MEDAN — KPPU Kanwil I menggelar Focus Group Discussion (FGD) bertajuk Kajian Struktur Pasar dan Distribusi Semen di Provinsi Sumatera Utara pada Senin (10/8/2026). Forum ini menjadi langkah awal penelusuran lonjakan harga yang tidak wajar, sekaligus menjaring keluhan dari produsen, distributor, asosiasi pengusaha konstruksi, Polda Sumut, hingga Dinas Perindustrian dan Perdagangan Provinsi Sumut.

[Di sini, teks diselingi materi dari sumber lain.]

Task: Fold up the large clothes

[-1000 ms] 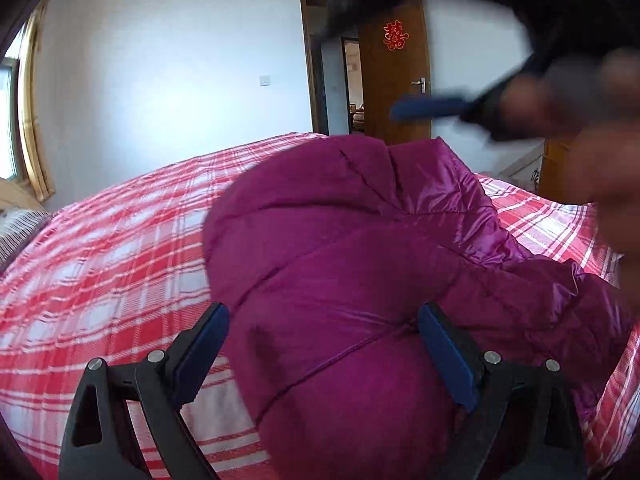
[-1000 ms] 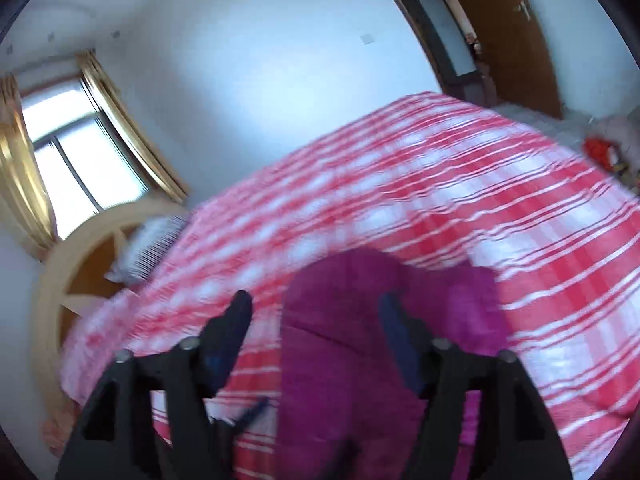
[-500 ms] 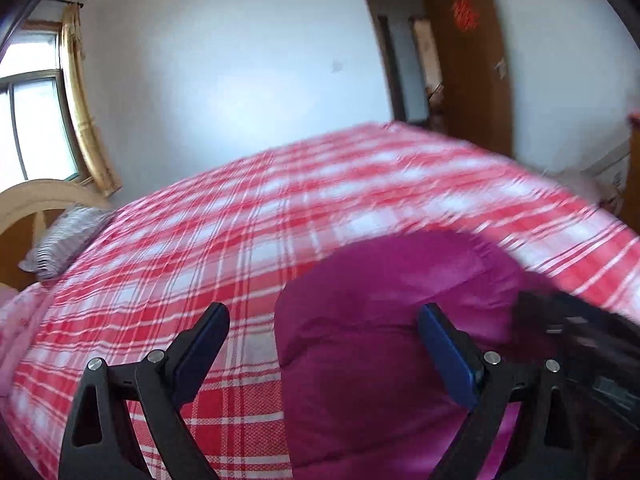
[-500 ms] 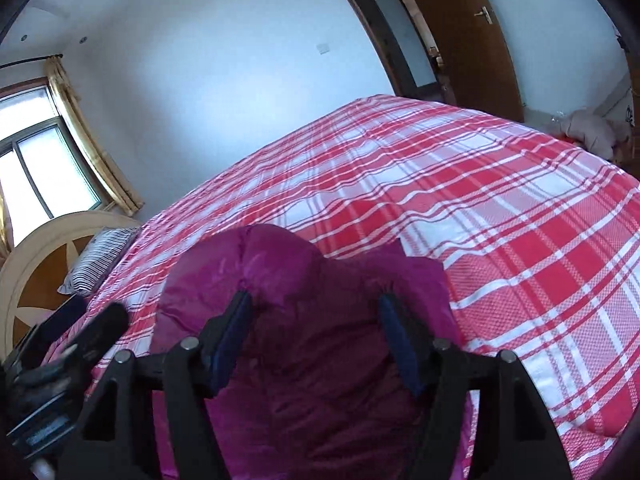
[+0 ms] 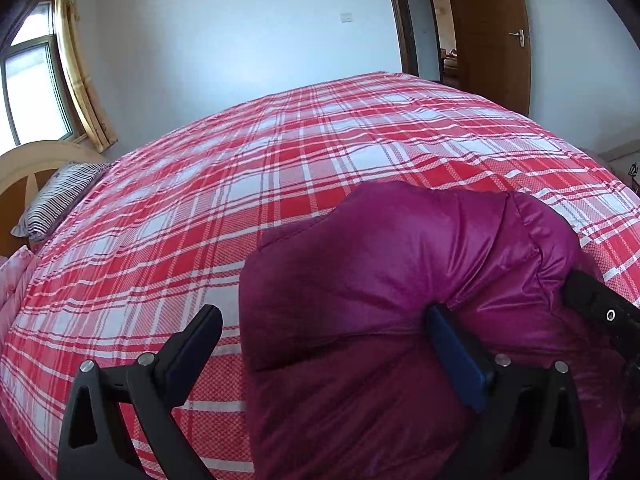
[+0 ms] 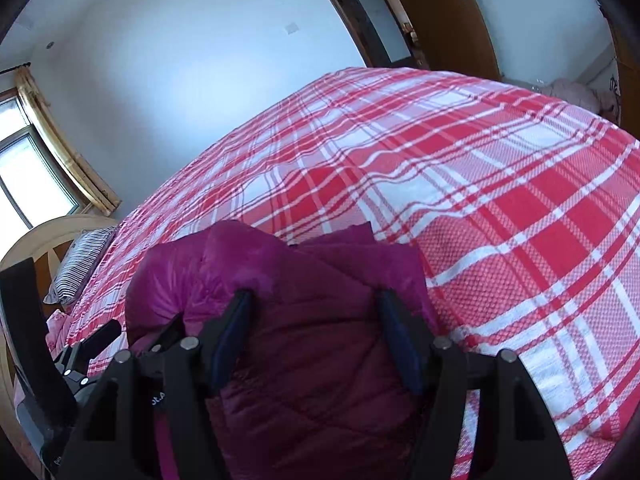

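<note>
While the magenta puffer jacket (image 5: 392, 300) lies bunched on the red plaid bedspread (image 5: 280, 168), the left gripper (image 5: 324, 340) is opening wide over it; the right gripper (image 6: 314, 320) squeezes its padding.

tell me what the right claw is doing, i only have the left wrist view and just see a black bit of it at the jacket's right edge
Observer: In the right wrist view the right claw sits on the purple jacket, fingers apart astride a padded fold. Whether they squeeze it I cannot tell.
Operator: what's past its tips
Observer: A flat jacket corner lying on the plaid bedspread.
Operator: anything off the bed on that side
Observer: A pink bundle beyond the bed's far edge, near the door.
</note>
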### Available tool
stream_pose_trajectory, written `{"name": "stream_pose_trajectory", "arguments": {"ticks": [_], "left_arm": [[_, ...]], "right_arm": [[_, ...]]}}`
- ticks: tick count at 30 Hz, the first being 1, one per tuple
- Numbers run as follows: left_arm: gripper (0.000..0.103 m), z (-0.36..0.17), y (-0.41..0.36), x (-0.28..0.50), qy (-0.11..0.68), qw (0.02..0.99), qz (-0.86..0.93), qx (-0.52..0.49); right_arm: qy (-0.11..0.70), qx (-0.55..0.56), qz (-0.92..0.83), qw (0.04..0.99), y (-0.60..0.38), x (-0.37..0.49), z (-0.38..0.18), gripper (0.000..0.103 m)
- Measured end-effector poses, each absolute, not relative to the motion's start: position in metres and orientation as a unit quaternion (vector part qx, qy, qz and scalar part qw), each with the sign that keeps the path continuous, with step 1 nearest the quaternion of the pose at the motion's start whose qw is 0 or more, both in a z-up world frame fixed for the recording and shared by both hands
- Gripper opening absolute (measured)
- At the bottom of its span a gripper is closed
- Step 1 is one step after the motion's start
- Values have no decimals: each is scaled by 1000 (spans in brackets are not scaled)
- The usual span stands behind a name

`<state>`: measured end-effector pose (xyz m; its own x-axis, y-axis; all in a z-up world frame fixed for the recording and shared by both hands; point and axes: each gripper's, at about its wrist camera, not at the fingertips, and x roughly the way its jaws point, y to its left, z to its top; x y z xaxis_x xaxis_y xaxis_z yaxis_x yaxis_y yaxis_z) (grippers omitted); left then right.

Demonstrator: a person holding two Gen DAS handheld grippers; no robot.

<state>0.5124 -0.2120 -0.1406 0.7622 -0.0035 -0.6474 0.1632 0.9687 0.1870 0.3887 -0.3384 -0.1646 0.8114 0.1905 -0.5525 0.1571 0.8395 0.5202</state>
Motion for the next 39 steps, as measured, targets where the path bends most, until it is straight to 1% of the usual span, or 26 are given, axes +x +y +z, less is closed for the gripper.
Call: {"name": "stream_pose_trajectory", "arguments": {"ticks": [12,18,28,39], "left_arm": [[102,-151,-210,522,370,923,-63,89],[102,-153,-210,523,375,921,-65,86],[102,-155,-208,525,383,918,-68,78],[102,-156,-205,526,387,917,-69,70]], "right_arm": [[337,272,-7,901,-336,399,-173,69],[345,264,-13,901,-335,402,-174,69],[369,219,-37,902,-323,410,-174,71],[377,207,-45,902,-320,413,-175,71]]}}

Anggota KPPU, Budi Joyo Santoso, menegaskan bahwa forum ini belum masuk tahap penilaian terhadap pelaku usaha. "FGD ini belum mengarah pada penarikan kesimpulan atau penilaian terhadap pelaku usaha. KPPU masih dalam tahap mengumpulkan data terkait pasokan, rantai distribusi, pembentukan harga, serta peta persaingan," ujarnya saat membuka kegiatan secara daring, Kamis (13/8).
Angka di Lapangan Tak Sejalan dengan Kapasitas Produksi
Kepala Kanwil I KPPU, Ridho Pamungkas, menyoroti ketimpangan antara data makro dan realitas di pasar. Data Badan Pusat Statistik (BPS) per Juni 2026 mencatat kenaikan harga kelompok bangunan nasional sebesar 8,68 persen, sementara sektor transportasi naik 4,57 persen. Namun, di Sumut, harga semen melonjak signifikan hingga rentang 25–40 persen.
"Secara teori, kapasitas produksi nasional masih mencukupi. Namun di tingkat konsumen, pasokan justru terbatas secara bersamaan di berbagai merek. Kita perlu memetakan di titik mana terjadi bottleneck atau hambatan antara produsen dan konsumen," jelas Ridho.
Batu Bara, Mesin Rusak, dan Antrean Solar: Gangguan di Sisi Produsen
Dalam FGD tersebut, tiga produsen besar memaparkan kendala operasional yang mereka hadapi sepanjang Mei-Juni 2026. Indocement mengaku terkendala pengiriman semen dari Pulau Jawa ke Sumut melalui Pelabuhan Kuala Tanjung dan Belawan akibat masalah transportasi laut.
Semen Indonesia Group (SIG) mencatat penjualan di Sumut meningkat 16 persen hingga Juli 2026, salah satunya untuk pemulihan pascabencana di Aceh. Meski permintaan naik, SIG menghadapi tantangan produksi karena keterbatasan pasokan batu bara. Sementara itu, Semen Merah Putih sempat mengalami gangguan mesin pabrik serta kendala distribusi akibat antrean BBM solar di jalan raya.
Fokus Selanjutnya: Biaya Logistik dan Dwelling Time di Pelabuhan
KPPU Kanwil I akan mendalami struktur biaya dan mekanisme pembentukan harga dari hulu ke hilir. Penelusuran diarahkan ke jalur distribusi laut dengan melibatkan operator pelayaran, distributor, hingga PT Pelindo. Aspek yang diperiksa meliputi kapasitas angkutan, waktu tunggu (dwelling time), dan komponen biaya logistik yang berpotensi menjadi biang keladi kenaikan harga.
Ridho menekankan bahwa hingga saat ini KPPU belum menyimpulkan adanya pelanggaran persaingan usaha. Seluruh data yang terkumpul dari FGD ini akan diverifikasi lebih lanjut melalui kajian mendalam serta pemantauan langsung di lapangan.